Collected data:
* * *

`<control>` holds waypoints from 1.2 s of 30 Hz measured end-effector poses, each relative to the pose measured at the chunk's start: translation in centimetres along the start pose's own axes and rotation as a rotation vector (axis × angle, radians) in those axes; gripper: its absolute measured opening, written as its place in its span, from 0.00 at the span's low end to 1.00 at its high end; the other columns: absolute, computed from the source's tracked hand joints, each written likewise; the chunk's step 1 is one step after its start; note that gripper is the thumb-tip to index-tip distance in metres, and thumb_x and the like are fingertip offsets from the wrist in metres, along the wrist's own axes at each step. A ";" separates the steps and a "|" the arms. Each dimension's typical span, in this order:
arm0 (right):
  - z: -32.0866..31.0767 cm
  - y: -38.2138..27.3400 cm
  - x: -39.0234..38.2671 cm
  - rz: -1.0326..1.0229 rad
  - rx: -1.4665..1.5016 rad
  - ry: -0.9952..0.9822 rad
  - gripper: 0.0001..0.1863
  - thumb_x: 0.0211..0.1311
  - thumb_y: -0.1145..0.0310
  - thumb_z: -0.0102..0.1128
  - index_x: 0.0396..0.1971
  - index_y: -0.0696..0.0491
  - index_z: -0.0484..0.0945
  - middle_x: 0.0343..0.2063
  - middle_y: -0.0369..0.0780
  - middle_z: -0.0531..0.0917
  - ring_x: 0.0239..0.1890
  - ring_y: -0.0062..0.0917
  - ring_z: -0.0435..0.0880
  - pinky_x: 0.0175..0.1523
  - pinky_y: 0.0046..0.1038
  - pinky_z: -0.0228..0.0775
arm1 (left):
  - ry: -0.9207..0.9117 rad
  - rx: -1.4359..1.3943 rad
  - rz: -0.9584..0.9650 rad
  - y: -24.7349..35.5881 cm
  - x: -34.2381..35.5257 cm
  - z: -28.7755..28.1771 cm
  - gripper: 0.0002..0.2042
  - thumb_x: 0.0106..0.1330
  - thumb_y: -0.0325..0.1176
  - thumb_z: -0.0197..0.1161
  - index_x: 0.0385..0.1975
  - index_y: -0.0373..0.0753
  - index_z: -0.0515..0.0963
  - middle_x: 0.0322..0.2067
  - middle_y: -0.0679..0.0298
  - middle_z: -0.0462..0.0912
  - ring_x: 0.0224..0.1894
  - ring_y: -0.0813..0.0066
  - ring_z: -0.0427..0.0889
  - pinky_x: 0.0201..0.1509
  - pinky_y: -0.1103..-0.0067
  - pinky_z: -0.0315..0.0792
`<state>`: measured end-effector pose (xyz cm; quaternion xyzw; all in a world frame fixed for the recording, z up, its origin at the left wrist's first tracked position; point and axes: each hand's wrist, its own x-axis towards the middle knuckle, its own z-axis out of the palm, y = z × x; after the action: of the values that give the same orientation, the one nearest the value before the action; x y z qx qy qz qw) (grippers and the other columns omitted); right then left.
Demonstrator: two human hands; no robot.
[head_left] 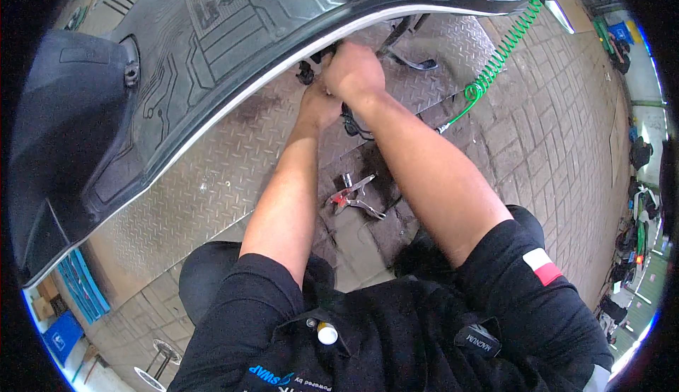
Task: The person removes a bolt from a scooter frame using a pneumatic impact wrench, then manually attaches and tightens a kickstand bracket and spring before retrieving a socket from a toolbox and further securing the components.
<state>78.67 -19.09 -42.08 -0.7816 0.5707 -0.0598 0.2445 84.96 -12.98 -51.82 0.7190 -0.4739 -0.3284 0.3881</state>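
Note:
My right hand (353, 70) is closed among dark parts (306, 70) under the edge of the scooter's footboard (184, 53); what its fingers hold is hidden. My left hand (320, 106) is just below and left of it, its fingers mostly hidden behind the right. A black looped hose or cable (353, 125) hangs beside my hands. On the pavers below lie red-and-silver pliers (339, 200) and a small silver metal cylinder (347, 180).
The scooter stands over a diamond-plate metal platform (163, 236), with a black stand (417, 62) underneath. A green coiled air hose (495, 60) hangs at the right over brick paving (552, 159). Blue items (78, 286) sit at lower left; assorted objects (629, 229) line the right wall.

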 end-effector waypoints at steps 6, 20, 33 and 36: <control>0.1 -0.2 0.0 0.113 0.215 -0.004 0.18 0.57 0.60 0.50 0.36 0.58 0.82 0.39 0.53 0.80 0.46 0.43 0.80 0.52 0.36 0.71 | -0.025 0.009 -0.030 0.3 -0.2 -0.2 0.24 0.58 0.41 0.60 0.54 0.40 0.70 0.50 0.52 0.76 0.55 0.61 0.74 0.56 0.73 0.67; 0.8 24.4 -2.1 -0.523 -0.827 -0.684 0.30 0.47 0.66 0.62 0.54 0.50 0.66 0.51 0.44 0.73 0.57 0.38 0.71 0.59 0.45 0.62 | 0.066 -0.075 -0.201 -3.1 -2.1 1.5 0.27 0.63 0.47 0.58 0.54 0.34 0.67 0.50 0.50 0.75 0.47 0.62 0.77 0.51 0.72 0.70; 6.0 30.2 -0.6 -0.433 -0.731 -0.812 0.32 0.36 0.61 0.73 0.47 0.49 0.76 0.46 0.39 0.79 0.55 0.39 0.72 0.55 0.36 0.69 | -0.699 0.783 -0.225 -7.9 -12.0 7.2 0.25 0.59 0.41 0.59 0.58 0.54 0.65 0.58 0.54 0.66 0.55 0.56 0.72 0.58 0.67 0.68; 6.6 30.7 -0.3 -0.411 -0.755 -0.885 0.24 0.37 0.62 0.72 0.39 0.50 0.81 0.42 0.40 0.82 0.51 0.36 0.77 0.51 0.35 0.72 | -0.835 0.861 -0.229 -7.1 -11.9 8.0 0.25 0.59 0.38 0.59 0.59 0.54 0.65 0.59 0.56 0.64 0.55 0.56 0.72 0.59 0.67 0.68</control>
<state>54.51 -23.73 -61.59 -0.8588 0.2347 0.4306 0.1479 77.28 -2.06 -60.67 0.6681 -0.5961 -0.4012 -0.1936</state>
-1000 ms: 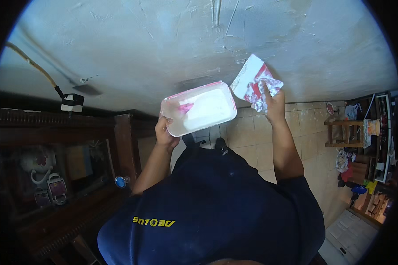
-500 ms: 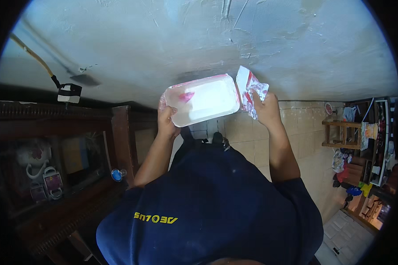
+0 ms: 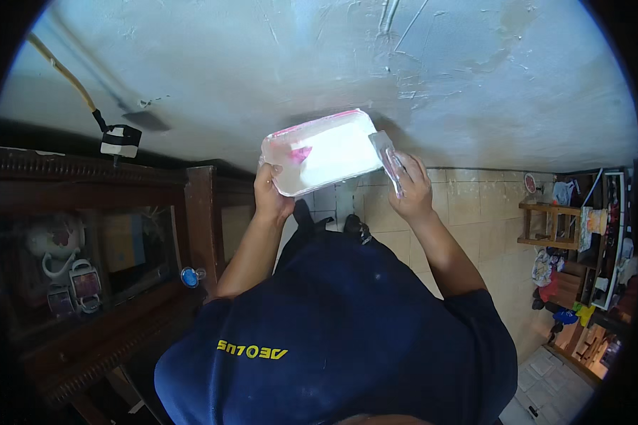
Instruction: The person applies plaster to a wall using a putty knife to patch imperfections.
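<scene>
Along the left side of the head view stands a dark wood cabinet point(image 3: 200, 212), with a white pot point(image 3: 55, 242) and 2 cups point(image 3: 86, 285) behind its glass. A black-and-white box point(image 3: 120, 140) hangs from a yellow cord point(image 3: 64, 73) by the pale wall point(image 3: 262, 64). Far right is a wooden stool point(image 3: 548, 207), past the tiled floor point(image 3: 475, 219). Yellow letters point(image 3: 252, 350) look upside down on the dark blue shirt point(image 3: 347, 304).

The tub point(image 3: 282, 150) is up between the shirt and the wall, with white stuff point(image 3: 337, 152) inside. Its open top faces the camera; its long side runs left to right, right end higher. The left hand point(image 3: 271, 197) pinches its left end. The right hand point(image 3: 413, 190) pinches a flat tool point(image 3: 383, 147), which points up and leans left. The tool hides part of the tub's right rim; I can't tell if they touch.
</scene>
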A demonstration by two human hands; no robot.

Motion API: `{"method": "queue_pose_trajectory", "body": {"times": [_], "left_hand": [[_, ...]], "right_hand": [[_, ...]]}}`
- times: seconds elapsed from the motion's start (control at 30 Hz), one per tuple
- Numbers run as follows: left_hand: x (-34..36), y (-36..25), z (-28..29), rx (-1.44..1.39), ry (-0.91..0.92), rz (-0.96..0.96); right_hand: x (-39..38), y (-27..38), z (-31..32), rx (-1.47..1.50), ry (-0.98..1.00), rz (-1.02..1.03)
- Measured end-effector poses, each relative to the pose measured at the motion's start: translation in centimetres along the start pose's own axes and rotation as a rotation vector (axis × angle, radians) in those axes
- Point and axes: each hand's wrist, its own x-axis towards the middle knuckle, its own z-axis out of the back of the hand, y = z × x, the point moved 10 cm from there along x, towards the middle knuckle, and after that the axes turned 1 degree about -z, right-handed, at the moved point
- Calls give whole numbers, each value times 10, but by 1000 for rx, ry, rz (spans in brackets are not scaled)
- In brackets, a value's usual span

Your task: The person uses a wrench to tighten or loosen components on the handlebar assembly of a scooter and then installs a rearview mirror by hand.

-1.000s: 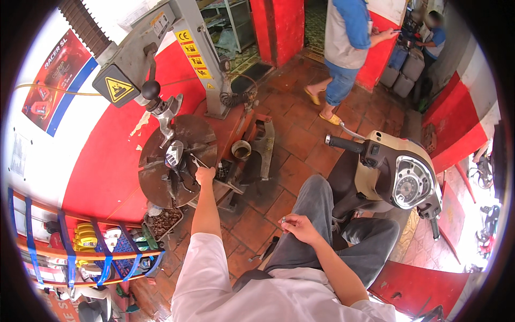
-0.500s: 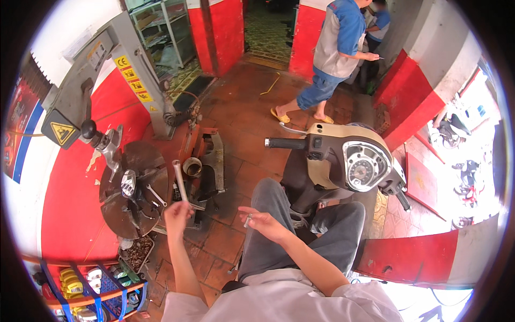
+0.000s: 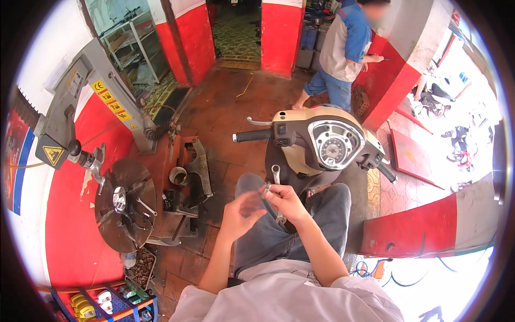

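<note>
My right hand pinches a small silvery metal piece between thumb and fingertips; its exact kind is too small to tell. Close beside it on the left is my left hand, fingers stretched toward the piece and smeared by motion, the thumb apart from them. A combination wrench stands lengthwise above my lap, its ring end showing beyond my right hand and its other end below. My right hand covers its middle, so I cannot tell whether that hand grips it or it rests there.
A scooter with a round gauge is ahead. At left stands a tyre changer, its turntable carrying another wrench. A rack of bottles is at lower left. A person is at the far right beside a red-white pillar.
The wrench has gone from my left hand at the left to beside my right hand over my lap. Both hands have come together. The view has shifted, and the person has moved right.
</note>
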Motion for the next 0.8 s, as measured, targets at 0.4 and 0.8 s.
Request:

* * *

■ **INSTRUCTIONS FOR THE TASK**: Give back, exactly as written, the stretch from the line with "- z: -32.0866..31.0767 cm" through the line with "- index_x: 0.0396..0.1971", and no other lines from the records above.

■ **RESULT**:
  - z: -32.0866..31.0767 cm
  - y: -38.2138..27.3400 cm
  - x: -39.0234..38.2671 cm
  - rz: -1.0326..1.0229 rad
  - rx: -1.4665..1.5016 rad
  - ry: -0.9952..0.9822 rad
  - gripper: 0.0001..0.1863
  - thumb_x: 0.0211..0.1311
  - thumb_y: -0.1145..0.0310
  - thumb_z: -0.0102..0.1128
  - index_x: 0.0396..0.1971

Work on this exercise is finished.